See the attached patch files (HHQ_1115patch.txt and HHQ_1115patch2.txt)

Tom Keeney - 22/Oct/07 05:24 PM
While testing the data manager txn fix, we have noticed other related exceptions on mongo. It appears that a TransactionRolledBackException is occurring when the server is trying to update the schedule on an agent where the connection is timing out. We need to modify the schedule update code to cache the down agents so that srn reports are not resent to them.

Tom Keeney - 23/Oct/07 03:32 PM
Caching the down agents is not necessary since we are only updating the SRNs for a single agent and that agent initiated the request when sending a measurement report. It is highly unlikely that reporting the SRNs to the agent would cause a txn timeout (even with a stuck back channel to the agent). The agent connection code includes a 10 sec timeout so that a stuck back channel can be recovered from. We will not be addressing this issue further since it is not reproducible again now that we have a fresh instance of 3.1 on mongo.

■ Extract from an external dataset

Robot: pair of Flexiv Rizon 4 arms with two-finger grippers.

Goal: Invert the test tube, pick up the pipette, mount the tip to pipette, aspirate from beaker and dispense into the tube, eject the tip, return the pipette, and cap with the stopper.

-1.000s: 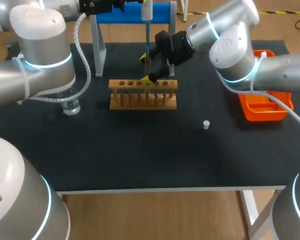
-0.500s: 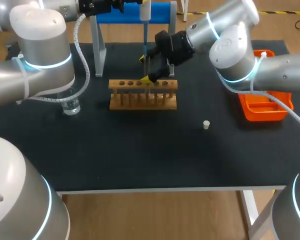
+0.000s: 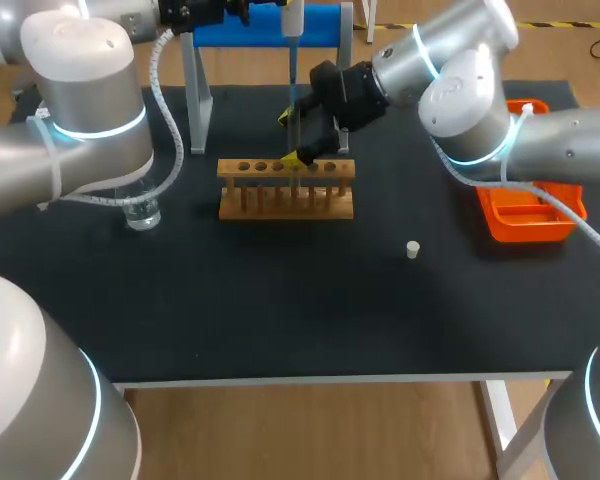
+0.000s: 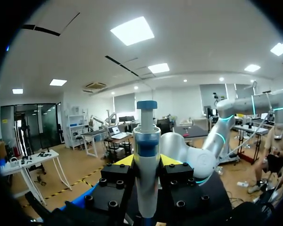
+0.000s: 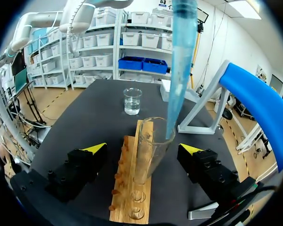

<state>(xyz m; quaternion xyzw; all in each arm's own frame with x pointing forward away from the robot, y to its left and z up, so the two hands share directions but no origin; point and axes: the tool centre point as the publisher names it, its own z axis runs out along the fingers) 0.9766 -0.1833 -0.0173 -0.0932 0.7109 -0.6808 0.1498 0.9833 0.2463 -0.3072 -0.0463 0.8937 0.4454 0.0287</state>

Kashyap Parikh - 01/Nov/07 09:13 AM
After running following test I am seeing lots of "Failed to refresh schedule for entity" errors in the log when I first tried to update the metric collection schedule. This was while all agents were up.

HQ Server:
CPU 2@2.4GHz
RAM 2GB
JVM mx, 512MB
JVM Total 350MB
HQ version: 3.1.3 #499

HQ Agent:
CPU Duo@2GHZ
RAM 2GB
20 agents, each monitoring 400 file services
Free Memory after all agents loaded: 250MB
HQ version: 3.1.3 #499

After loading the server with 20 agents I should see atleast 8000 services but I only see 1200 so at some point this failed (could be because of HQ-949).
See attached server log.

Kashyap Parikh - 01/Nov/07 01:26 PM
Closing based on following comments from Tom. The testing done to verify this bug is sufficient.

Tom: Yes, this is definitely an issue we should fix but it's not related to the bug originally reported for HQ-1115 where calling setRollbackOnly() in the data manager invalidated the txn so the container refused to provide the app with any more connections. We fixed HQ-1115 in 3.1.3.

Filed HHQ-1196 for the issue reported as a result of above mini performance test.